Background. The purpose of this study was to perform analysis of X chromosome monosomy and structural changes detected during routine karyotyping in The Center for Medical Genetics of Vilnius University Hospital “Santariskiu Klinikos” (CMG VUHSK) from 1999 to 2015, and to evaluate the age of patients at the time of diagnosis. Additionally, the review of the recommendations for management of patients with Turner syndrome was performed.
Material and methods. Retrospective analysis of routine karyotyping results obtained in CMG VUHSK from 1999 to 2015 was performed. Statistical analysis was performed using Microsoft Excel and SPSS (Statistical Package for the Social Sciences, IBM, USA) v22.0 software packages. The results were considered statistically signiffcant if p value was lower than 0,05. Search of literature was performed in Pubmed database using MeSH (Medical Subject Headings) terms.

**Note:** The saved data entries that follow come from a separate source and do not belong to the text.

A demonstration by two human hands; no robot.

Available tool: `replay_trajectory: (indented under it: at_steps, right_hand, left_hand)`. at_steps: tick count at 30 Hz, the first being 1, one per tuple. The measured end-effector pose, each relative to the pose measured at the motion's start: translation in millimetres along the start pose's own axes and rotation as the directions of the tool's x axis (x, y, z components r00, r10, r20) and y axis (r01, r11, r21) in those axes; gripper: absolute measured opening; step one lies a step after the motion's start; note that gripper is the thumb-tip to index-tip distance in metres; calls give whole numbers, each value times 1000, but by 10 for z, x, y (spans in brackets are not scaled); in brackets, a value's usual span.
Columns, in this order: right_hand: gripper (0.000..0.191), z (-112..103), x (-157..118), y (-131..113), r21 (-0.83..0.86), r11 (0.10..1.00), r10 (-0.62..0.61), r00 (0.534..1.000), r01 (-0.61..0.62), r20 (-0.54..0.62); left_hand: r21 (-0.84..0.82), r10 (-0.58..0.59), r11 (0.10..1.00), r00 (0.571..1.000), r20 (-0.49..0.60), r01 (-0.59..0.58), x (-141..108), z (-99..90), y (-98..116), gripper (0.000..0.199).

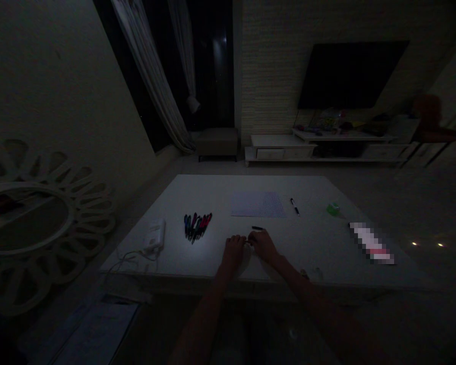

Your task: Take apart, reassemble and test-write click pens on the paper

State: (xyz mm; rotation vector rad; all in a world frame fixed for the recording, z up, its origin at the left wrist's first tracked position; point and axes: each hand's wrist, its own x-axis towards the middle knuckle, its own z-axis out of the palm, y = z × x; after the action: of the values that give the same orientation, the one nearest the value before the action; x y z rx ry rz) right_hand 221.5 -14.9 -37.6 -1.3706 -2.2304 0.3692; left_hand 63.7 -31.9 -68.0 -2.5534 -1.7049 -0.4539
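While the left hand (233, 253) and the right hand (263, 246) sit close together near the front edge of the white bench (319, 253), their fingers (236, 239) curl inward around a pale curved piece (252, 251); the dimness hides whether they grip it or only touch it; with the hands this close, the piece sits steadily between them; a short dark pen (257, 228) lies just ahead of the right hand; a bunch of coloured pens (196, 226) lies to the left, near a white charger (155, 235); a sheet of paper (258, 204), a single pen (295, 206) and a small green object (333, 209) lie farther off.
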Motion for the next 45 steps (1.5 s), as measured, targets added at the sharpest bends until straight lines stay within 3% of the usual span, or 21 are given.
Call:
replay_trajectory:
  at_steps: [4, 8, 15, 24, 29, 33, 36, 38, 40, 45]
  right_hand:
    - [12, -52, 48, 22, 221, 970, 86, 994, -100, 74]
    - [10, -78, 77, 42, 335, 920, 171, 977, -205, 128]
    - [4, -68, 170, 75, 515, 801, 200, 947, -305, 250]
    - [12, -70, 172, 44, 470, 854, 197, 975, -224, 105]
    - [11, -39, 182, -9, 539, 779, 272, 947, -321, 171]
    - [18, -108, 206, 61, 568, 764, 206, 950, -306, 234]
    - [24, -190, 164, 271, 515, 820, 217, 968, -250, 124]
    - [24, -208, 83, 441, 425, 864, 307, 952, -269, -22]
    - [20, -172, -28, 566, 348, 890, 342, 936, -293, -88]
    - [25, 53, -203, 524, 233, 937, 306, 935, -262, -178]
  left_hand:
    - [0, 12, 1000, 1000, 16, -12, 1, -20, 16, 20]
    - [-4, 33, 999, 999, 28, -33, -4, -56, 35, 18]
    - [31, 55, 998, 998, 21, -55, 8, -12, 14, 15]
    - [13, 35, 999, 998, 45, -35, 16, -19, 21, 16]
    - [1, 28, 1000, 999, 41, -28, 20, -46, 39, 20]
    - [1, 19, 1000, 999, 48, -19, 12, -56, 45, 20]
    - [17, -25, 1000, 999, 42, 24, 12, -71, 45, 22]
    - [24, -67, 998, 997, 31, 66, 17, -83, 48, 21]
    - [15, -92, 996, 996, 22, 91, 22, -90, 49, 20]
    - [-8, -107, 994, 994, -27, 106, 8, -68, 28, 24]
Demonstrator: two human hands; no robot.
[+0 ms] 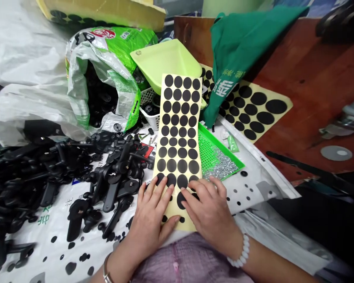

Results. 118 monosomies and/or structure rearrangements of chromosome X have been detected starting from 1999. The largest number of these chromosomal aberrations were detected in 2001 (n=16), and only one case of Turner syndrome was diagnosed in 2015. Median age of all cohort during time of diagnose was 13 years (min - 0, max - 53). Totally, 45,X karyotype was detected in 53 patients (44.9%). Turner syndrome was diagnosed statistically significantly more frequently during the first year of life when karyotype of patient was 45,X (p=0.001).
Conclusions. Turner syndrome is characterized by wide spectrum of phenotypical and karyotypical variants. The diagnosis of Turner syndrome is established earlier for patients with 45,X karyotype.